Environmental groups have asked a federal court to order FERC to vacate its authorization for the proposed Alaska liquefied natural gas (LNG) project, arguing the Commission did not adequately review the development’s environmental impacts.

In a petition filed last week in the U.S. Court of Appeals for the District of Columbia (DC), the Center for Biological Diversity (CBD) said the Federal Energy Regulatory Commission “shirked” its obligation “to take a hard look at the project’s harmful environmental impacts at nearly every turn” in compiling the environmental impact statement (EIS) that informed the 2020 authorization.

The CBD filed the petition on behalf of itself and other groups including the Sierra Club and Earthjustice. 

The estimated $38.7 billion Alaska LNG project is being pursued by state-owned Alaska Gasline Development Corp. (AGDC). It would transport stranded North Slope natural gas via a new 807-mile pipeline to a liquefaction terminal on Alaska’s southern coast. It is authorized to export 20 million metric tons/year (2.55 Bcf/d).

AGDC spokesperson Tim Fitzpatrick told NGI the CBD’s request was misguided. “The environmental benefits of replacing coal, diesel and wood as energy and heat sources in Asia and Interior Alaska with clean natural gas are clear,” he said. “This request to FERC is misguided and counter to widely accepted climate priorities.”

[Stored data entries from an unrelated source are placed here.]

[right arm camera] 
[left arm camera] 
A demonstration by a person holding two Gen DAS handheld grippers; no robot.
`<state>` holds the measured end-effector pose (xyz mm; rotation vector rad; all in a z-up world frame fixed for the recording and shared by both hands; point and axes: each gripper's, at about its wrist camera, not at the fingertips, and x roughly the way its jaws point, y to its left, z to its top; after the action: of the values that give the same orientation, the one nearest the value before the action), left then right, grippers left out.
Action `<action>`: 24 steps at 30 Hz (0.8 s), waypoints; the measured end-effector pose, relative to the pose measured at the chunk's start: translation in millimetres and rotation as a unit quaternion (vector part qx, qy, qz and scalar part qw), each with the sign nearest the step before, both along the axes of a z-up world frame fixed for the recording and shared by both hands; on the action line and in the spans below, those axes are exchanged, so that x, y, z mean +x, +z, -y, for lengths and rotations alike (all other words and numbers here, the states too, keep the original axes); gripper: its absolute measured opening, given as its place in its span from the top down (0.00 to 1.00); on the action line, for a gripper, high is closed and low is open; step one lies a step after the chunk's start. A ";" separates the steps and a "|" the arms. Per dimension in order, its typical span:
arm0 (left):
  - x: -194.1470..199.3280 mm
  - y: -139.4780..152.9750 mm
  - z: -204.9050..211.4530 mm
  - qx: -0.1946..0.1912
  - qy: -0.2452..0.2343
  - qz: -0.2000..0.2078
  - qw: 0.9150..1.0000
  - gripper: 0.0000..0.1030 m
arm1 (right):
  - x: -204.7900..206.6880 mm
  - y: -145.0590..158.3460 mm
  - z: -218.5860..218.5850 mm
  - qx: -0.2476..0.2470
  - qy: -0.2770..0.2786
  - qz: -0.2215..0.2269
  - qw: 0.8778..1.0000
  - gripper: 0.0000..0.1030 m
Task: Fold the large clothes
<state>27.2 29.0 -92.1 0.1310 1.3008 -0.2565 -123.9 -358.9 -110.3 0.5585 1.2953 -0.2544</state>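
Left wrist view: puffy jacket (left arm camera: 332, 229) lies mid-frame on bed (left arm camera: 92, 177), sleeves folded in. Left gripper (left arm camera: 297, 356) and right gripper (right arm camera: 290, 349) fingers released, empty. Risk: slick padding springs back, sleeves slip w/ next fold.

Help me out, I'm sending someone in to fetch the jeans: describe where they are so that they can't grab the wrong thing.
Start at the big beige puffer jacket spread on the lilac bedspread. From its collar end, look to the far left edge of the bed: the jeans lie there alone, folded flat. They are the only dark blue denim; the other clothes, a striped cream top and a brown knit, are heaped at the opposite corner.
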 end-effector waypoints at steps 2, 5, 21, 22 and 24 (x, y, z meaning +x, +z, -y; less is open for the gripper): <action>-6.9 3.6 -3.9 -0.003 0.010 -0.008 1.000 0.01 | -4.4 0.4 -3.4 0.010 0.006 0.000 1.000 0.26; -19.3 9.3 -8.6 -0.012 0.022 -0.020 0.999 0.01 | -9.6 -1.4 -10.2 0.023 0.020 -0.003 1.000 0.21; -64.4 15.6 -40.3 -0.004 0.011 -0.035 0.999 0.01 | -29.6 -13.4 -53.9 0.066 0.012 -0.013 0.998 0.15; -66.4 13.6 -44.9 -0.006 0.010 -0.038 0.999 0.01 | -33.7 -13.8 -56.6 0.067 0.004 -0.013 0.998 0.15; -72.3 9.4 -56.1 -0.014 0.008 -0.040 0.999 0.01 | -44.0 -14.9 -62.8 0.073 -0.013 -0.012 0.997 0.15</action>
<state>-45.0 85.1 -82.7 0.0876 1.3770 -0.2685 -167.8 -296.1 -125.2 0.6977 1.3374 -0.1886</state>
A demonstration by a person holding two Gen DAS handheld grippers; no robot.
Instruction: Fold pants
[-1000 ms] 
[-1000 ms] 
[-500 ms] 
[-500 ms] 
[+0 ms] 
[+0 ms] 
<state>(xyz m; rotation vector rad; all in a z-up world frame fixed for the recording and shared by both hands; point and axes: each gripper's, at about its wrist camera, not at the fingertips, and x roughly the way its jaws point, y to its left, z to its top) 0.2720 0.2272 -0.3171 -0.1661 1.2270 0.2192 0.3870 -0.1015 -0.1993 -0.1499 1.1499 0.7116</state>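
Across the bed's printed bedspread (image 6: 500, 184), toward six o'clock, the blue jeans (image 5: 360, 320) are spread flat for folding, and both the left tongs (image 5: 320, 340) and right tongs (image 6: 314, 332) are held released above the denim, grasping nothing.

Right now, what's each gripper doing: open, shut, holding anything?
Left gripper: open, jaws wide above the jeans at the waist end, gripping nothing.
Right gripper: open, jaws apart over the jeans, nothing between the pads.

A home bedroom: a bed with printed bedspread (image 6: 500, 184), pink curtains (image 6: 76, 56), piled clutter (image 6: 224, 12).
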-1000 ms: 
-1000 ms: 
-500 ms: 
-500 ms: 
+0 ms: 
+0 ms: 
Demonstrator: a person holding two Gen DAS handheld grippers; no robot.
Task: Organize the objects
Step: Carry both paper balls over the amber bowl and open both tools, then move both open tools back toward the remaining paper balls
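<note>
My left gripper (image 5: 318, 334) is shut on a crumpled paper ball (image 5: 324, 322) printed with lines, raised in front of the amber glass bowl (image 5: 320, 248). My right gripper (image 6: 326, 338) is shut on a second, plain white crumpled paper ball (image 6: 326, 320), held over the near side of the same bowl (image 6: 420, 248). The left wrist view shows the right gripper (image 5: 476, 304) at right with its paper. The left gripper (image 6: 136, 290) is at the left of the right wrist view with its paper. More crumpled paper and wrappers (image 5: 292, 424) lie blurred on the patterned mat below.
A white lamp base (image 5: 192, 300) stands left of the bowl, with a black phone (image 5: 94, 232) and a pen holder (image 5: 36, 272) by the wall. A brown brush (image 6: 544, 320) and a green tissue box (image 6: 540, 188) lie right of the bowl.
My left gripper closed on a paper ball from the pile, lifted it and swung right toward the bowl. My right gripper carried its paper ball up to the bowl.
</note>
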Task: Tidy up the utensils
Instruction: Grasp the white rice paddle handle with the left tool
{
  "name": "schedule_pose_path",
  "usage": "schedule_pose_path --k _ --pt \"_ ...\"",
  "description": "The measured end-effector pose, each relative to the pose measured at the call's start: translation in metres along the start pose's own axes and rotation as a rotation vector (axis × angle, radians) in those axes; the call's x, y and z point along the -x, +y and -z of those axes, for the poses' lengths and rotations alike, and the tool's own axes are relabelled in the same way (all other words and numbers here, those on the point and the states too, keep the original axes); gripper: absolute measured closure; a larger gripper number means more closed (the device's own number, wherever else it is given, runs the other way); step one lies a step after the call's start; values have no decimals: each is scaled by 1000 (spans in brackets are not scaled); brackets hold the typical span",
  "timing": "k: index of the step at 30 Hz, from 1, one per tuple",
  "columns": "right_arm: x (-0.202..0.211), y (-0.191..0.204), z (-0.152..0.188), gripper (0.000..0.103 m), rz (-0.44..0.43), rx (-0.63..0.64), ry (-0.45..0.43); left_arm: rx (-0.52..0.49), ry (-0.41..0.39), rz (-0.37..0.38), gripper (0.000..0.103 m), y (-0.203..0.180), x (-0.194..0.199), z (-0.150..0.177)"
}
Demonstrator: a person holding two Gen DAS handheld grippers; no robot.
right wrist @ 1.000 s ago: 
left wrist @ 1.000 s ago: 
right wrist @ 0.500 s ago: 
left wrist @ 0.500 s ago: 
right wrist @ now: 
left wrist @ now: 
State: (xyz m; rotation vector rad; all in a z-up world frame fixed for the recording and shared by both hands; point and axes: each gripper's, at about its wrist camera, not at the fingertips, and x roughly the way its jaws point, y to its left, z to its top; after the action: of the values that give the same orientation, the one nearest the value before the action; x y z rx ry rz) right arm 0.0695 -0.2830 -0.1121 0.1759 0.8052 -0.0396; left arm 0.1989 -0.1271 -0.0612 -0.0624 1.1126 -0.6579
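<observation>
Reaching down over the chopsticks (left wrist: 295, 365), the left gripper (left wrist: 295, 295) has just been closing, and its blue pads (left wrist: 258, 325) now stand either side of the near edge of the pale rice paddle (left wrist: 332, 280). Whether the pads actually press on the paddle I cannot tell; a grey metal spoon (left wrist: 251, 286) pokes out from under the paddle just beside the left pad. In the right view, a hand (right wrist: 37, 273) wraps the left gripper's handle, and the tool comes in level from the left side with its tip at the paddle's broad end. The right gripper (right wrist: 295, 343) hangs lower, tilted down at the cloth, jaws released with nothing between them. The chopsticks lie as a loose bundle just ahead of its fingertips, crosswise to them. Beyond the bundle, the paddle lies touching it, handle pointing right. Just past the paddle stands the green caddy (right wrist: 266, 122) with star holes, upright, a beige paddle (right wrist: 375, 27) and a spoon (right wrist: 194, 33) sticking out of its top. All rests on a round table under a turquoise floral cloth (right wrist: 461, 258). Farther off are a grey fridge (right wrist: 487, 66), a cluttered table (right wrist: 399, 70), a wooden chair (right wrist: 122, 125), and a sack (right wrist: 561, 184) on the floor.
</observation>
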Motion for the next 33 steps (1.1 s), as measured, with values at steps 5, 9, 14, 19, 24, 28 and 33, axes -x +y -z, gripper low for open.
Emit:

In particular, the CBD said while FERC determined the project would increase Alaska’s annual greenhouse gas (GHG) emissions by 30-47%, the Commission failed to evaluate the potential impacts of the higher GHG levels. The CBD also said FERC “entirely ignored the indirect greenhouse gas emissions caused by the project’s commercialization of currently isolated Arctic gas,” which it said was a violation of the National Environmental Policy Act (NEPA). 

In addition, the center said the commission did not consider in detail any alternatives to the project, including the impact of taking no action on the proposal. 

“The EIS concludes that all alternatives to the project either would not fulfill the project’s purposes, would not be feasible, or would not offer significant environmental advantages over the corporation’s proposal,” according to the filing. “As a result, FERC analyzed only the project in detail. FERC also did not consider a no action alternative in detail.” 

Rather, FERC claimed that if it selected the no action alternative, the Alaska LNG developer or other applicants would likely develop another project to transport gas from the North Slope for export and in-state delivery. Emissions from that project would likely be comparable to those from the Alaska LNG project, and thus, a no action decision would have provided no significant environmental advantage, FERC reasoned.

However, the plaintiffs argued that FERC’s reasoning was shaky, since such a project would be a massive undertaking and still subject to the commission’s evaluations anyway.

“There is no factual support for FERC’s conclusion that even if it were to choose the no action alternative for the project, a similar project featuring both export and in-state delivery would likely be developed,” it said.

Further, FERC did not properly consider the project’s impact on critically endangered Cook Inlet Beluga whales and on wetland habitats, the CBD said. 

The news comes amid heightened scrutiny of the environmental impacts of LNG projects in the United States. In July, the Department of Energy said it would prepare a supplemental EIS for Alaska LNG. The analysis would evaluate potential environmental impacts associated with natural gas production on the North Slope and a life-cycle analysis calculating the GHG emissions for LNG exported from the proposed project.

And last month, the DC appeals court ordered FERC to review its authorizations for two planned LNG export facilities in Texas. Circuit Judge Robert Wilkins wrote in the court’s decision that FERC’s environmental analyses for the developments had been deficient.The facilities in question, NextDecade Corp.’s Rio Grande LNG and an associated pipeline, and the privately owned Texas LNG development, received FERC authorization in 2019. Neither has reached a final investment decision.